I need to carry out an extention to my home and I am considering borrowing €40,000 from the Cr Un as opposed to re morgaging, I have money going on a weekly basis to the credit union from my wages direct and would be able to pay it off over 10 years, if I re morgage or change to a new lender I may have to pay solicitors fees, if I just go to the credit union I wont have to do this and the rates dont seem to make that much of a difference or do they? I can also draw down the money easier and they are very helpful


----------



## Brendan Burgess (16 Oct 2004)

How much have you saved in the Credit Union? 

You should be able to remortgage at 3%  which would cost you €1200 a year from your home loan lender on €40,000 or €900 a year, if you already have saved €10,000.

What rate would the Credit Union lend to you at? Would they let you withdraw the €10,000 and borrow only €30,000. In many cases, they insist that you keep the €10,000 in shares and borrow the full €40,000.

If they do this and they charge 6% on the loan, you will pay €2,400 a year in interest. You will probably get €200 dividend on your €10,000 shares. So the net cost to you of the credit union would be €2,200 a year. 

To me, there is a huge difference between €2,200 a year and €900 a year. It is well worth incurring some legal costs to make this savings.

In summary, you need to find out:
1) What rate will your mortgage provider charge you?
2) What rate will the Credit Union charge you?
3) Will the Credit Union allow you withdraw all your savings like the mortgage provider will? 
4) What will the legal costs be in remortgaging? 

Brendan


----------



## dubinamerica (18 Oct 2004)

*.*

but isn't there an additional cost in that there's life insurance required by building society ? Also - I think credit unions will give some type of 'rebate' on the interest paid.  the main advantage of the credit union is that you don't have to pay additional insurance and that the debt will die with you and that a multiple of your shares will be available (soem limitations dependent on age).. I'm interested on finding out some more on this as I also have a credit union loan now and have shares and I'm not sure if I should pay this off now. I know that it doesn't make sense to keep paying a loan when the interest rate is high compared to savings but I like having the flexibility of the credit union and the insurance aspect.   Any one any thougts on this ? I've seen a rate of 4.5% for a year long loan and 7.5% for longer loans , available in the credit union. I think loan redemptions are being charged at 4.5% also ..  When factoring in rebate and life insurance could it make sense to move a loan to CU?


----------



## aoa321 (18 Oct 2004)

*Re: .*

I am a big fan of the Credit Unions - the flexibility and the general attitude of the people involved is a big attraction, I find them to be very "human" and people-oriented institutions.
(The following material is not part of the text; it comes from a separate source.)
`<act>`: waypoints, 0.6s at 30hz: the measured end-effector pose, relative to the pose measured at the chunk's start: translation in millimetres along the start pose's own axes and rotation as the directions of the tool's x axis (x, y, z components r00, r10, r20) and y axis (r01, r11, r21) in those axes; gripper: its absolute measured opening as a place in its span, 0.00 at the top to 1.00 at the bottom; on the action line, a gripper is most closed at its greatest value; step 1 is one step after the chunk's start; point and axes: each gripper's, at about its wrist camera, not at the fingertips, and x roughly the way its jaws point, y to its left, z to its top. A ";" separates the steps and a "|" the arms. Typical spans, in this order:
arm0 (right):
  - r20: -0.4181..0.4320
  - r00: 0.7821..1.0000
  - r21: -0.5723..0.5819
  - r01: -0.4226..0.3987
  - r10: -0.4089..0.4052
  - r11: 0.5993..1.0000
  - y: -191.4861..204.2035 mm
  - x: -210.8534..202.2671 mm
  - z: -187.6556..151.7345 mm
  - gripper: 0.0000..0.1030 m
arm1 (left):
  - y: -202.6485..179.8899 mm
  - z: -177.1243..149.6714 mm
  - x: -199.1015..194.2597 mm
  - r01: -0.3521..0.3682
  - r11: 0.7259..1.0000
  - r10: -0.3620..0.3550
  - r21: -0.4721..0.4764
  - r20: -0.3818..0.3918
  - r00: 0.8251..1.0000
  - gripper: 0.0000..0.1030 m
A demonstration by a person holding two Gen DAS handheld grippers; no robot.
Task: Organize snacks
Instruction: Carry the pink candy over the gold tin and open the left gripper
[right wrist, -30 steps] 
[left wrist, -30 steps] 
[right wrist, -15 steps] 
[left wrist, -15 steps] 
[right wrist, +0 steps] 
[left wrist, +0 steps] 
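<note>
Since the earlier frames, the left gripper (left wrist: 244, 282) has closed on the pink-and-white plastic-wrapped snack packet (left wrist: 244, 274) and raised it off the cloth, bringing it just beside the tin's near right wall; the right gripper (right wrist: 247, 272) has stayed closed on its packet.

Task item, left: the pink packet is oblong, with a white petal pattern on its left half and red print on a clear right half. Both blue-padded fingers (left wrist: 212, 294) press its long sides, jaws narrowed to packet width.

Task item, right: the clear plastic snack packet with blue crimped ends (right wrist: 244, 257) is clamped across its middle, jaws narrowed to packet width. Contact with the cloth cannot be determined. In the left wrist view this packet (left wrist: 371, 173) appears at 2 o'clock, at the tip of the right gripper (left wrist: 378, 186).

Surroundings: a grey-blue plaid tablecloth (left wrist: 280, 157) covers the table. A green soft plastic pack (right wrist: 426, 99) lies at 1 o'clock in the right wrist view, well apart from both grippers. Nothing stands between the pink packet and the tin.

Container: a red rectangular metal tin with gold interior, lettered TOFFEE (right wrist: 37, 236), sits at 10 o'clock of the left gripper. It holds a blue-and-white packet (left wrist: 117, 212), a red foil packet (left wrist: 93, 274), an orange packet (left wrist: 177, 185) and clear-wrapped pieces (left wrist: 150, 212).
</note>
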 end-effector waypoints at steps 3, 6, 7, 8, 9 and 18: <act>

BUT the Credit Unions are very expensive for large amounts that you cannot clear quickly - Brendan has already done the figures for you - if I were you I would think carefully before taking out such a large loan with the CU when you can get it elsewhere at a much reduced cost.

and remember that you don't have to leave or break your relationship with the Credit Union just because you decide to go with the bank this time


----------



## cathal (19 Oct 2004)

*cr union loan*

I had forgotten about the insurance aspect and that was also a factor that is putting me off going to the Bank, I think I could get a rate of 4.5% on 40,000 over 10 years, I feel anytime you involve solicitors and banks they are only going to rip you of further in a transaction that can be done smoothly in the credit union, I cant see  the bank being much better when you factor in the reasonable rate, extra insurance on bank loan and the solicitors fees and also the hassle it will involve, however brendan said I could save up tp 900, brendan or anyone else will you look at it again now that you have the intrest rate, i would be borrowing the full 40,000,


----------



## dubinamerica (19 Oct 2004)

*.*

If you go onto www.unision.ie and go to personal finances (under business) there's a repayment calculator ..Assuming inflation = 0 I got the following figures:
40,000 4.5%   10yrs 414.56p.m.  total interest=9,746.44
40,000 3.25% 10yrs 390.88p.m.   total interest=6,905.01
40,000 3%     10yrs 386.24p.m.   total interest=6,349.17
(checked the first one on a credit union site and it agreed also ) .. There would also be some rebate if the loan was taken out at CU - I think it's around 10/15% of interest charaged, and no insurance, so - I think you should find out what rates you'd get in the mortgage lenders and also with your credit union and find out about life insurance, to be able to make a real comparison.  Anyone else any thoughts on this ? I recently got a top up loan and a second mortgage from a building society because of the amount involved but mainly because it's an investment and we wanted to keep it to interest only . (CU don't give mortgages unfortunately, but do provide mortgage redemption) but in this case it would be redemption so other factors would be of more importance.


----------



## Slim (19 Oct 2004)

*Re: Borrowing from the Credit Union*



> I've seen a rate of 4.5% for a year long loan and 7.5% for longer loans , available in the credit union



This seems a very low rate for a CU. Credit Unions are not really the place for borrowing large amounts for mortgage purposes. If you go to your mortgage lender you may be able to top up with a minimum of fuss and probably at 3-3.5%.The 4.5% may apply to one year loan, and I would be interested in the terms, but you will pay much more over the longer term. Credit Unions do not insist anymore on keeping a set % of the loan on deposit but you have to clarify at the borrowing application stage what you plan in this regard.  am big into C but would not borrow this kind of money from them/us.

Slim 8)


----------